Assignment
Every line below that has "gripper" in it should be copied.

Information supplied
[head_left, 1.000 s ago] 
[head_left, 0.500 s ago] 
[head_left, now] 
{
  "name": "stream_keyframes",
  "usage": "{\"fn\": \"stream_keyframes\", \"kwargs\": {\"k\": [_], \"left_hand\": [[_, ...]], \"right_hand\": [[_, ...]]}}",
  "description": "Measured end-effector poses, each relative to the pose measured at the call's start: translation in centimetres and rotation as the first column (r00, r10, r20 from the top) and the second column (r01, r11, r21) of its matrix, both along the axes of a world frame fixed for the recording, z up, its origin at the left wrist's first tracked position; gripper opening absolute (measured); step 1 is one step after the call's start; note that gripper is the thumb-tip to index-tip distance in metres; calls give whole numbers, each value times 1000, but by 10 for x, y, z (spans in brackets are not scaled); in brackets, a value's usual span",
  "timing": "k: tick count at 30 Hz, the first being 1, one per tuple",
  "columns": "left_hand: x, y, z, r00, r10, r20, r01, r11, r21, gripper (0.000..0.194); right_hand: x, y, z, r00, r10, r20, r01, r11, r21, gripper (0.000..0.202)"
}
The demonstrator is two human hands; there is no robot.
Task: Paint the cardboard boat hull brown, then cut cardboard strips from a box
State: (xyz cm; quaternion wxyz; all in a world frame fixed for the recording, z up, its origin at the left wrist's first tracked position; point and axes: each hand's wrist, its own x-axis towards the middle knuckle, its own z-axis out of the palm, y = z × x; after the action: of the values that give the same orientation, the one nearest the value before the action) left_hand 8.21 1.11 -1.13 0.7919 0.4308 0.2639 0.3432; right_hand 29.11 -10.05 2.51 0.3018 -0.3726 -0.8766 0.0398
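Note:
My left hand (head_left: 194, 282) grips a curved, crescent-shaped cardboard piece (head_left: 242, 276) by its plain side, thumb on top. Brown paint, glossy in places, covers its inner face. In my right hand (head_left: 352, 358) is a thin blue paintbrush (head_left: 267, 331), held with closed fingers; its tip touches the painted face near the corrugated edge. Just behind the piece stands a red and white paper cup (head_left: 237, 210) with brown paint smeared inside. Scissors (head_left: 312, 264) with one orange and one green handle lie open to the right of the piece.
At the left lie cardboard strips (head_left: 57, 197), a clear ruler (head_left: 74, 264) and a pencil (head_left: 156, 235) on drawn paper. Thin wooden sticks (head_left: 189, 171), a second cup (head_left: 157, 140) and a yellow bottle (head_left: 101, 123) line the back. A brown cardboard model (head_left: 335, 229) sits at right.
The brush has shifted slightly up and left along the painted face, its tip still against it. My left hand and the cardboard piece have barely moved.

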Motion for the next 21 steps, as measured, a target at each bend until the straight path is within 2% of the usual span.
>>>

Exercise output
  "description": "Measured end-effector poses, each relative to the pose measured at the call's start: translation in centimetres and rotation as the first column (r00, r10, r20 from the top) and the second column (r01, r11, r21) of its matrix, both along the axes of a world frame fixed for the recording, z up, its origin at the left wrist's first tracked position; gripper opening absolute (measured); step 1 is one step after the call's start; note that gripper is the thumb-tip to index-tip distance in metres; calls give whole numbers, each value times 1000, but by 10 for x, y, z (spans in brackets are not scaled); in brackets, a value's usual span",
  "columns": "left_hand: x, y, z, r00, r10, r20, r01, r11, r21, gripper (0.000..0.194); right_hand: x, y, z, r00, r10, r20, r01, r11, r21, gripper (0.000..0.202)"

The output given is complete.